Amazon’s first brick-and-mortar clothing store is getting ready to deliver automated outfit recommendations.

What’s new: The ecommerce giant announced plans to open a flagship Amazon Style location at a Los Angeles-area mall this year.

How it works: The 30,000 square-foot store will feature aisles and racks like a traditional clothing store, but customers will be able to scan QR codes using their phones to see variations in color and size as well as items recommended by machine learning models. A touchscreen in each fitting room will enable customers to request such items to try on.

Proposed innovations: Research papers provide glimpses of Amazon’s ideas for AI-driven fashion retailing. The company declined to comment on whether it plans to implement them. For instance:

  • CSA-Net finds items that fit an existing outfit using convolutional neural networks and attention. A customer can enter a shirt and shoes, and the model might choose a matching handbag.
  • VAL uses a transformer network to interpret an image-and-text pair and searches for matching products. A customer might, say, select a picture of a shirt and request a different color.
  • Outfit-Viton turns a full-body photo of a customer into a 3D model, then uses a generative adversarial network to generate images of the person wearing selected outfits.

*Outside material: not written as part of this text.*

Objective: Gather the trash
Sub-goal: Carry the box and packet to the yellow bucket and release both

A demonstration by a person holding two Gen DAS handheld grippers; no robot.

Behind the news: Last summer, Amazon opened its first brick-and-mortar grocery store, where customers can take merchandise off a shelf and exit without interacting with a clerk for payment. Computer vision identifies them at the door and identifies the products to charge their account automatically.

Why it matters: The fashion retailing market is crowded, but Amazon’s considerable AI expertise puts it at the forefront of low-friction retailing.

We’re thinking: Fashion companies such as Stitch Fix and Wantable have used AI to recommend clothing and build valuable businesses. There are good reasons to believe that future fashion leaders will be sophisticated AI players.